On va traiter la notion de culture. Mais le fond du problème est la question de l’humanité et le ‘’ plus humain ‘’ doit nous interroger. Le verbe travailler signifie ici transformer.

L’idée serait que la culture ferait de nous les hommes que nous ne sommes pas suffisamment sans elle.

On doit d’abord définir le terme culture. La culture peut signifier plusieurs choses , en premier lieu l’érudition , en second lieu la civilisation.
I – Le mythe de l’état de nature :
Ce mythe est la croyance en une nature humaine , en deçà de toute culture. D’où vient ce mythe ?

Il s’explique historiquement , par deux facteurs. Il est renforcé au 18ème siècle. Le premier facteur est l’évolution des sciences de la nature ( Buffon ) , qui établit pour la première fois une classification des espèces. Il y a une interrogation sur la nature. Il y a aussi un deuxième facteur ; le développement des voyages et des échanges commerciaux.
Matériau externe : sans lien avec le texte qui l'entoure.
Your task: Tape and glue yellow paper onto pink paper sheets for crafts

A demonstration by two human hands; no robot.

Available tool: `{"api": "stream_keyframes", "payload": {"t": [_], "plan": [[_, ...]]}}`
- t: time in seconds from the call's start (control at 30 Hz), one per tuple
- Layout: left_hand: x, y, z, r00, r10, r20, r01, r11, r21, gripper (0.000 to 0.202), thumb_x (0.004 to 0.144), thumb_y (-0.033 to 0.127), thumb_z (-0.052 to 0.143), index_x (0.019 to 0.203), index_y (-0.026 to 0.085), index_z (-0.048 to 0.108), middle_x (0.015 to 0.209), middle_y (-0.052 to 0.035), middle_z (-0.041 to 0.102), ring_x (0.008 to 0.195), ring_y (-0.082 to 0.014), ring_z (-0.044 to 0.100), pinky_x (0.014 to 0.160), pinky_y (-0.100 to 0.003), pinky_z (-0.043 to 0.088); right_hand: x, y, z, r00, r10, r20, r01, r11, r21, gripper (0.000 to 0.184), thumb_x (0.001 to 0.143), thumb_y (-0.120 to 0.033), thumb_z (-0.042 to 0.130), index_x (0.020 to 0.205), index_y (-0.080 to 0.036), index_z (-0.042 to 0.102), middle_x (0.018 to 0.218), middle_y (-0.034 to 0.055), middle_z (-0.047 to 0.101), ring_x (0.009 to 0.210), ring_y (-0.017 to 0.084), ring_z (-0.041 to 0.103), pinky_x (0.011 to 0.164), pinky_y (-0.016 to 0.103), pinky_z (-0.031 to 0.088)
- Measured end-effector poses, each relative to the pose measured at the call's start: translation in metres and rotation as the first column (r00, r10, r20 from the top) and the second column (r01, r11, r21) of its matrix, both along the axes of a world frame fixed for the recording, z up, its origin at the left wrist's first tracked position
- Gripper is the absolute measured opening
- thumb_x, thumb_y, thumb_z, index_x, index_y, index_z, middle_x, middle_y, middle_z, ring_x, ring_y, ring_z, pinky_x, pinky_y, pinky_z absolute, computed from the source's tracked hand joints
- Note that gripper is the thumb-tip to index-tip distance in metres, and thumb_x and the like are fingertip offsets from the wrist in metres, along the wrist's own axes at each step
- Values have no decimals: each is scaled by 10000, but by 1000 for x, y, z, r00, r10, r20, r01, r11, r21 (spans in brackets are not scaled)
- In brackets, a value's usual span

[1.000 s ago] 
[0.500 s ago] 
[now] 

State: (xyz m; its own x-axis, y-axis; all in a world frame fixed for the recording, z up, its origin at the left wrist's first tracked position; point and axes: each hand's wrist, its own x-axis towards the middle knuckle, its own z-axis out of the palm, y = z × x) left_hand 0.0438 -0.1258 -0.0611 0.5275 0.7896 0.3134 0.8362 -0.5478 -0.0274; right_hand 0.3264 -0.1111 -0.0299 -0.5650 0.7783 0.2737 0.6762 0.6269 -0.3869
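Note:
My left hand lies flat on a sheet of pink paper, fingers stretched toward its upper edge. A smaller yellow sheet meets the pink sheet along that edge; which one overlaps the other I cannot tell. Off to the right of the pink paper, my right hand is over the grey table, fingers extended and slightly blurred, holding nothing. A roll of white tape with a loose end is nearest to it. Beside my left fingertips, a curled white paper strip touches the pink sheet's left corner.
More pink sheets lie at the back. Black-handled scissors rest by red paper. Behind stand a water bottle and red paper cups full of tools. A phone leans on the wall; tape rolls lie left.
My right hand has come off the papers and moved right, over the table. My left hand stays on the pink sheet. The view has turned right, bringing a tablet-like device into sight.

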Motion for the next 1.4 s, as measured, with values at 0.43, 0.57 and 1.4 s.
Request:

Les occidentaux vont ainsi être en contact avec des sociétés humaines , au mode de vie radicalement différent.

La question se pose alors de savoir si ces êtres sont véritablement des hommes ? Il y a un sens commercial et théologique. Existe –il une nature humaine identique partout et toujours ?
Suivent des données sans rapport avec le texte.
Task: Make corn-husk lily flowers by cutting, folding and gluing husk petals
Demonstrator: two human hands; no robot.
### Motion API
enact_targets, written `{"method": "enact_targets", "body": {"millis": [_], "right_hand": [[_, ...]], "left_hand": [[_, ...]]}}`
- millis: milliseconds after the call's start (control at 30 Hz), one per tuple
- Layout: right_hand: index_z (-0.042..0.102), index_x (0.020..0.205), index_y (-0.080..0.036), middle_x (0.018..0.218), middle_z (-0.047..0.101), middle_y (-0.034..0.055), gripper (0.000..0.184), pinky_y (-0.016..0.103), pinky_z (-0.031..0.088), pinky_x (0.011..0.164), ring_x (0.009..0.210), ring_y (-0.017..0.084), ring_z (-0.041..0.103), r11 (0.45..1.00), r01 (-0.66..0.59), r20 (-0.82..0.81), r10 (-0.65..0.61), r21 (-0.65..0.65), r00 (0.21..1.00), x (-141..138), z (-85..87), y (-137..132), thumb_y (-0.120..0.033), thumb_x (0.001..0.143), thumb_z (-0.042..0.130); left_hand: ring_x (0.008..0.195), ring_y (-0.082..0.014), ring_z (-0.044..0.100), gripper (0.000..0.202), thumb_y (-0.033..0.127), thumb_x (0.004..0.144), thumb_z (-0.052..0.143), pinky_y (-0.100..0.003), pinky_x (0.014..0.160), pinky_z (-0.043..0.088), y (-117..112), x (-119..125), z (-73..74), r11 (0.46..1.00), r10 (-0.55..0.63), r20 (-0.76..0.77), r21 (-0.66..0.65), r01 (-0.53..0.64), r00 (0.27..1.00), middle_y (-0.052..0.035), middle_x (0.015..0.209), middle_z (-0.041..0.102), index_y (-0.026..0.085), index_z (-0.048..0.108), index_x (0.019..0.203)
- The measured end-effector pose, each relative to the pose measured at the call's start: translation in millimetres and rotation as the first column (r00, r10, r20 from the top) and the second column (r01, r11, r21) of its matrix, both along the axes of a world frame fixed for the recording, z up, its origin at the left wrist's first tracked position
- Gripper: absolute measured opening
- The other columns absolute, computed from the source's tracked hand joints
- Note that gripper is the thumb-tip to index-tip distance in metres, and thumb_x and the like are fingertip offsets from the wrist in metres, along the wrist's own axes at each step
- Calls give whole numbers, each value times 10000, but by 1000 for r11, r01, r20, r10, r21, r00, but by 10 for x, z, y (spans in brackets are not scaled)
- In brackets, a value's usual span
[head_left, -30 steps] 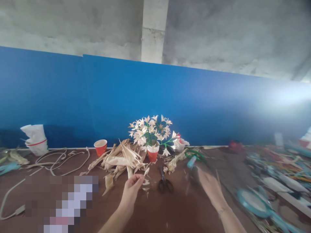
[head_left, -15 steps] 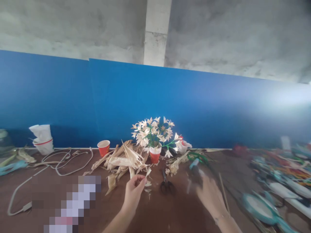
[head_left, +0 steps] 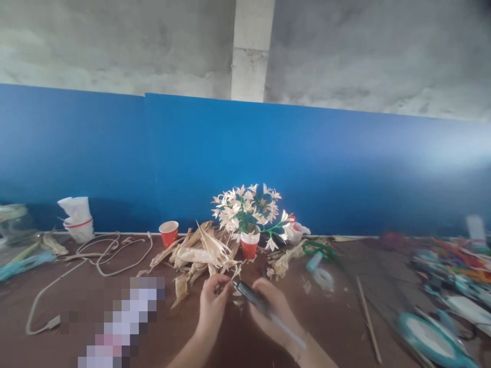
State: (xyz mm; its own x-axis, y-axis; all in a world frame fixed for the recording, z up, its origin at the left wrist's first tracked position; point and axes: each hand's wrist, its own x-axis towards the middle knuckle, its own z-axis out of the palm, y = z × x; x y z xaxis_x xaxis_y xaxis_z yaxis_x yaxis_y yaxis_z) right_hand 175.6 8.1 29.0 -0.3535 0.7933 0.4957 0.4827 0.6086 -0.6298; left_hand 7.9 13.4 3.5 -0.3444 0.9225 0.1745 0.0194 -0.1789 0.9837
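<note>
My left hand (head_left: 213, 302) is closed in a pinch on a small pale husk piece, just in front of a pile of dried husks (head_left: 199, 253) on the brown table (head_left: 337, 327). My right hand (head_left: 274, 313) is wrapped round a dark slender tool (head_left: 249, 294) whose tip points at the left fingertips. The two hands are close together, almost touching. Behind them stands a red and white cup (head_left: 249, 247) with a bunch of pale handmade flowers (head_left: 249, 207) on green stems.
A red cup (head_left: 169, 233) stands at the back, white stacked cups (head_left: 79, 225) at the far left, and a white cable (head_left: 103, 255) loops between them. A blue-capped item (head_left: 314, 261), a tape roll (head_left: 324, 278), a thin stick (head_left: 368, 317) and blurred coloured clutter (head_left: 452, 286) lie to the right.
My right hand has come back from the right side of the table to the left hand, now with the dark tool in it. The left hand has stayed pinched on the husk piece.
</note>
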Motion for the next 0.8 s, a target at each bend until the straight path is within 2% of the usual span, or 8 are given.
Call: {"method": "enact_targets", "body": {"millis": [300,533,800], "right_hand": [[443,712,-205,717,483,-4,140,220,388,581,641,135,493,995,92,36,-94,45,995,-41,-193,29,-83,664,493],[435,691,-203,696,466,-8,137,221,380,569,612,126,470,991,103,21,-105,84,994,-47,-207,39,-78,667,485],[396,676,-206,688,443,-15,149,223,363,559,606,126,466,993,104,59,-108,61,992,-48,-167,16,-85,662,482]], "left_hand": [[625,-181,569,327,477,604,682,-251,558,442,-1,30,-34,999,-9,-17,32,10,1000,-46,683,649,158,667,675],[591,-166,551,363,506,577,690,-240,537,433,-17,46,1,1000,-6,1,21,6,1000,-35,644,625,153,665,657],[593,-165,547,355,498,601,677,-238,540,425,-19,37,6,1000,-23,-23,12,23,999,-36,652,622,150,665,665]]}}
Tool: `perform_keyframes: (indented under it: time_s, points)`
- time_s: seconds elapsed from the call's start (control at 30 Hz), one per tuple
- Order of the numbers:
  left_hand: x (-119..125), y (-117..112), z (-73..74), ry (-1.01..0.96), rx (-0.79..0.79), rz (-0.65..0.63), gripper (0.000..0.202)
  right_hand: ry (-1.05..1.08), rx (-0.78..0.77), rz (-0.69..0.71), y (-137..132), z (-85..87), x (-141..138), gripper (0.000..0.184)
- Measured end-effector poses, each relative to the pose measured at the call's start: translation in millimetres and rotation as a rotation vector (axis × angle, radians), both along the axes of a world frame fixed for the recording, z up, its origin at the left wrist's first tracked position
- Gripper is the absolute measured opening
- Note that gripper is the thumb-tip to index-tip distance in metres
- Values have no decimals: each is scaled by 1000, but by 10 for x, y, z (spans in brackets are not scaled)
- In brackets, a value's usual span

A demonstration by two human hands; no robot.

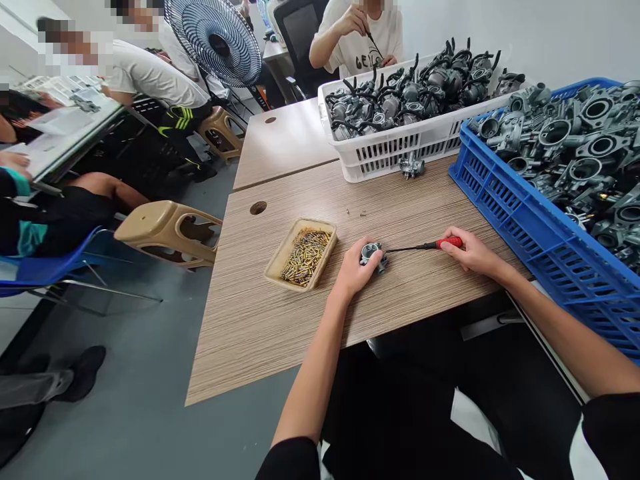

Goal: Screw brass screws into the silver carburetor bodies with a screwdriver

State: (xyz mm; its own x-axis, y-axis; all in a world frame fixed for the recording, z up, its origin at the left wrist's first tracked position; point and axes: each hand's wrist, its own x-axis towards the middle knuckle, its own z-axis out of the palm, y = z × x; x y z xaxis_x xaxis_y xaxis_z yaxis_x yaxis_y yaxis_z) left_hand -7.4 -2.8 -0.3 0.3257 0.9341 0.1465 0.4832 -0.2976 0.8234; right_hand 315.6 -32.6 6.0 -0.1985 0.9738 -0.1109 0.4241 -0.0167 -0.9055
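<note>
Wood-grained worktop [240, 320] fills the middle of my remote view, with a white crate [354, 159] of metal parts at its back and a blue crate [525, 200] of more to the right. I have the left hand [354, 269] clamped on a small metal part [371, 251], just right of a tray [275, 268] of loose screws [307, 259]. My right hand [469, 251] is closed round the red handle [448, 243] of a screwdriver [419, 247]; its shaft reaches the part, though I can't tell whether the tip sits inside.
</note>
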Motion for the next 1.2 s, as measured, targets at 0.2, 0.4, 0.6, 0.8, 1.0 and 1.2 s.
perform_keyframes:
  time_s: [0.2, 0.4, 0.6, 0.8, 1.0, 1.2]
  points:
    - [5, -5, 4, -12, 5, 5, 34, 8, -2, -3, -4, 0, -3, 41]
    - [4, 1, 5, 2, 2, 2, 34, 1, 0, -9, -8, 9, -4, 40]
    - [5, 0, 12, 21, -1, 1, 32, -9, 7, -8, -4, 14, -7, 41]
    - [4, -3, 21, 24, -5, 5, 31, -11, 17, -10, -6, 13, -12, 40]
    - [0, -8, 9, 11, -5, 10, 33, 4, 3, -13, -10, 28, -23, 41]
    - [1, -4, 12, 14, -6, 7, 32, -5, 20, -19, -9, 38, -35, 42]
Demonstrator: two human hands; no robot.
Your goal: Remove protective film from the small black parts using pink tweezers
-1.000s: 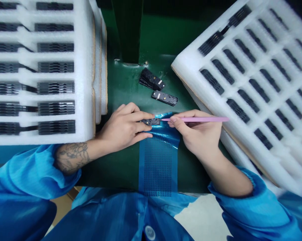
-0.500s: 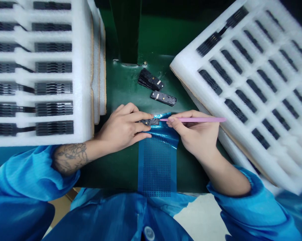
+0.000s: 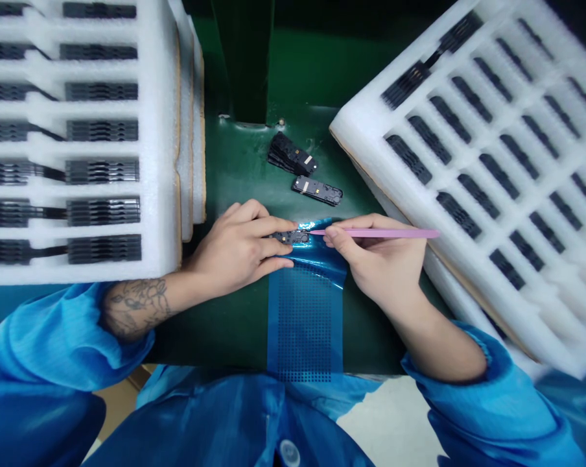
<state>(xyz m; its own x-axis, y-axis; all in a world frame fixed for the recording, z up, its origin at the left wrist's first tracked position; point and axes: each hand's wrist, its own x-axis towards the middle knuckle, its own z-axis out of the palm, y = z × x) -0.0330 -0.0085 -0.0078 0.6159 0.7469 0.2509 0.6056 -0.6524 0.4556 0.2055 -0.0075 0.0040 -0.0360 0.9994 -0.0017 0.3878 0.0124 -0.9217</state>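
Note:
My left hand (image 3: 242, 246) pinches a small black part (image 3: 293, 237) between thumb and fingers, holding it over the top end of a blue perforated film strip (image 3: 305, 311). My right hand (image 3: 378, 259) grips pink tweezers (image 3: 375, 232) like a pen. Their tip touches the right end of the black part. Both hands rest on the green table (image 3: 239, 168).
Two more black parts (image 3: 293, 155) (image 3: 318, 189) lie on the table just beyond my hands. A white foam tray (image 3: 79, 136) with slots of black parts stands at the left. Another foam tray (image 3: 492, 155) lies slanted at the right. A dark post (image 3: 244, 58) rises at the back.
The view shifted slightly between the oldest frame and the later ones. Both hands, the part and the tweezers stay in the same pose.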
Peut-on affirmer , sous la diversité des modes de vie de l’existence d’une nature humaine universelle. Il y avait , au 18ème siècle , une grande confusion dans ces questions. On confondait ce qui relève de la nature et ce qui relève de la culture. Dans le Discours sur l’origine et les fondements de l’inégalité parmi les hommes , J.J. Rousseau imagine un homme à l’Etat de nature , ou ‘’ bon sauvage ‘’ est obtenu en retranchant de l’homme civil , tout ce que la société lui a apporté. Cette homme à l’état de nature n’existe pas et Rousseau ne dit pas qu’il a un jour existait. Ce bon sauvage est une hypothèse de travail. La manière dont on conçoit l’être humain ca de pair avec le rôle qu’on va lui confier. Dans toute conception politique , il y a une conception de l’être humain . Cette conception va permettre à Rousseau de justifier la démocratie. Pour Rousseau , l’homme nait bon et ainsi on peut lui laisser le choix de son régime. Cet homme à l’état de nature n’existe pas. Mais cette hypothèse devrait montrer comme l’homme devrait être bon et comment la société pervertis l’homme. La société a un rôle ambivalent , bien qu’elle le pervertisse , elle permet à l’homme de devenir pleinement humain. Ce qui peut être une qualité peut également être un défaut ( la conscience de moi peut devenir de l’égocentrisme ). J.J. Rousseau écrit contre Hobbes , sauf que ce dernier , pense que l’homme à l’Etat de nature est un être mauvais qui est le pire de la perversion. Hobbes justifie le despotisme par l’idée que les hommes ont besoin de donner leur liberté contre la sécurité.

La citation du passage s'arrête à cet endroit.